Quote the whole listing word for word, please.

-------- SUPPLIED RECORDS --------

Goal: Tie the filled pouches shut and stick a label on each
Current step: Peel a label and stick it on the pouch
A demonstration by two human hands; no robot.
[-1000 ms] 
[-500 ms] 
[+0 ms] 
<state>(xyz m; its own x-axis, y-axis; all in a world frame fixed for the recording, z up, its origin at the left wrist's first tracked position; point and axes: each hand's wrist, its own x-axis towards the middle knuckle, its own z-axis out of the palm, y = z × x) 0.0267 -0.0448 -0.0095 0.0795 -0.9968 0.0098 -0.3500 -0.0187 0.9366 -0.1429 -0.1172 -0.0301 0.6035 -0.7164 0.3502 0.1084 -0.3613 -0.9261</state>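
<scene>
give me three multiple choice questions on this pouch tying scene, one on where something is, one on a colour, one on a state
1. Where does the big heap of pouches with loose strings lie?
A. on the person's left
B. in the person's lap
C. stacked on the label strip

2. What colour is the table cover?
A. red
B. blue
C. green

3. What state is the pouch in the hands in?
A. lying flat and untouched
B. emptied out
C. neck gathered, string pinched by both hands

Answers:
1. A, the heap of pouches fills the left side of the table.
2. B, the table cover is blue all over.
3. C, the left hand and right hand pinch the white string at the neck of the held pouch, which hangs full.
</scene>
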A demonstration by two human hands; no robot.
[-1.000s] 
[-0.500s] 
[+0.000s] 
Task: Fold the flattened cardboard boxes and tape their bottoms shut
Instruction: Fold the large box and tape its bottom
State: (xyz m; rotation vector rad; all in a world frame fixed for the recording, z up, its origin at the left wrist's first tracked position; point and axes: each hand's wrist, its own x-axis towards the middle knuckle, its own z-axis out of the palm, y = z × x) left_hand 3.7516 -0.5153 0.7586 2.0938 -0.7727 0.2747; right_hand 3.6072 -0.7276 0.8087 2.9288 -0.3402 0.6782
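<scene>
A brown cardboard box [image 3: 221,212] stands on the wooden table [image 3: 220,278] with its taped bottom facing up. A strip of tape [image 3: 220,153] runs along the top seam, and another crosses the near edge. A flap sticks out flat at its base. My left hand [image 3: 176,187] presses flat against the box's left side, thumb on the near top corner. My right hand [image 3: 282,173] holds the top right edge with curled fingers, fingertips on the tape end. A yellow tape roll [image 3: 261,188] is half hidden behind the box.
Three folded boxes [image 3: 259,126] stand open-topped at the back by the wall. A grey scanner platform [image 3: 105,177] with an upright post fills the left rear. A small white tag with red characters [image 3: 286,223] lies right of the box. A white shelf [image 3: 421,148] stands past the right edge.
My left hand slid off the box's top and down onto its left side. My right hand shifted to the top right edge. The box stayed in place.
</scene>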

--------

## RESPONSE TO THE EXERCISE
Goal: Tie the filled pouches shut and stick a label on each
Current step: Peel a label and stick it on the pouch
A demonstration by two human hands; no robot.
[-1000 ms] 
[-500 ms] 
[+0 ms] 
<state>(xyz m; its own x-axis, y-axis; all in a world frame fixed for the recording, z up, its origin at the left wrist's first tracked position; point and axes: each hand's wrist, its own x-axis towards the middle knuckle, its own z-axis out of the palm, y = z × x) 0.0267 -0.0448 -0.0095 0.0795 -0.9968 0.0098 -0.3500 -0.0187 0.9366 -0.1429 -0.1172 -0.0301 0.6035 -0.7164 0.3502 0.1084 -0.3613 -0.9261</state>
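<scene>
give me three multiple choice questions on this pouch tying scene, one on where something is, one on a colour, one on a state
1. Where does the big heap of pouches with loose strings lie?
A. on the person's left
B. in the person's lap
C. stacked on the label strip

2. What colour is the table cover?
A. red
B. blue
C. green

3. What state is the pouch in the hands in?
A. lying flat and untouched
B. emptied out
C. neck gathered, string pinched by both hands

Answers:
1. A, the heap of pouches fills the left side of the table.
2. B, the table cover is blue all over.
3. C, the left hand and right hand pinch the white string at the neck of the held pouch, which hangs full.
</scene>
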A demonstration by two human hands; no robot.
[-1.000s] 
[-0.500s] 
[+0.000s] 
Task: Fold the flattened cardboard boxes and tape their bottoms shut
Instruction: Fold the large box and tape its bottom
State: (xyz m; rotation vector rad; all in a world frame fixed for the recording, z up, its origin at the left wrist's first tracked position; point and axes: each hand's wrist, its own x-axis towards the middle knuckle, its own z-axis out of the palm, y = z × x) left_hand 3.7516 -0.5153 0.7586 2.0938 -0.7727 0.2747; right_hand 3.6072 -0.7276 0.8087 2.9288 -0.3402 0.6782
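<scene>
A brown cardboard box [image 3: 221,212] stands on the wooden table [image 3: 220,278] with its taped bottom facing up. A strip of tape [image 3: 220,153] runs along the top seam, and another crosses the near edge. A flap sticks out flat at its base. My left hand [image 3: 176,187] presses flat against the box's left side, thumb on the near top corner. My right hand [image 3: 282,173] holds the top right edge with curled fingers, fingertips on the tape end. A yellow tape roll [image 3: 261,188] is half hidden behind the box.
Three folded boxes [image 3: 259,126] stand open-topped at the back by the wall. A grey scanner platform [image 3: 105,177] with an upright post fills the left rear. A small white tag with red characters [image 3: 286,223] lies right of the box. A white shelf [image 3: 421,148] stands past the right edge.
My left hand slid off the box's top and down onto its left side. My right hand shifted to the top right edge. The box stayed in place.
</scene>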

This response is done.